Highly disciplined people understand that this is just the mind trying to trick them into taking the path of least resistance. They don’t fall for this mind-trickery because they know the human mind prefers instant-gratification and is always trying to avoid the difficult stuff.
Highly disciplined people see it all as one big game. It’s them versus the mind-trickery. When their inner voice of resistance tells them to quit, they’ll go another round simply because they don’t want to give in this mind-trickery.
Where most people postpone the most daunting tasks until later in the day (or tomorrow), highly disciplined people make it a habit of taking on the hardest tasks first thing in the day. There are a few reasons why they do this.
First of all, they realize that the more they postpone the hard things, the less likely they are to do it. Postponing the hard things until later in the day often means it doesn’t get done. Other obligations or urgent tasks pop up, and the task gets deferred until tomorrow. When you have the rule to do the hard things first, however, there’s no way to procrastinate on them.

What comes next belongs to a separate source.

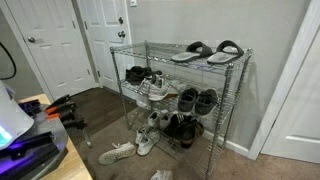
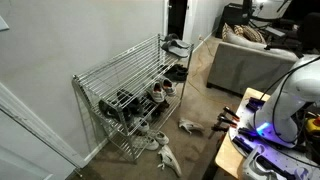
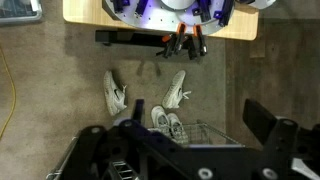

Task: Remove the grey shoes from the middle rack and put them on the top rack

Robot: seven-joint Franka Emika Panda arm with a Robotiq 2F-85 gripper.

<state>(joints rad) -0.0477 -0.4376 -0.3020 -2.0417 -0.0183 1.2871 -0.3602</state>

Furthermore, when you do the hard things first, the rest of the day feels like a breeze. This is a much more productive and enjoyable way of going through life. You don’t have to worry for hours and hours, thinking about this daunting task. When it’s already out of the way, the rest of the day feels like a walk in the park. As Mark Twain said, “Eat a live frog first thing in the morning and nothing worse will happen to you the rest of the day.”
Change only comes from taking action, not just by knowing about it. Therefore, as an action point for this article, incorporate at least one of these habits in your daily routine.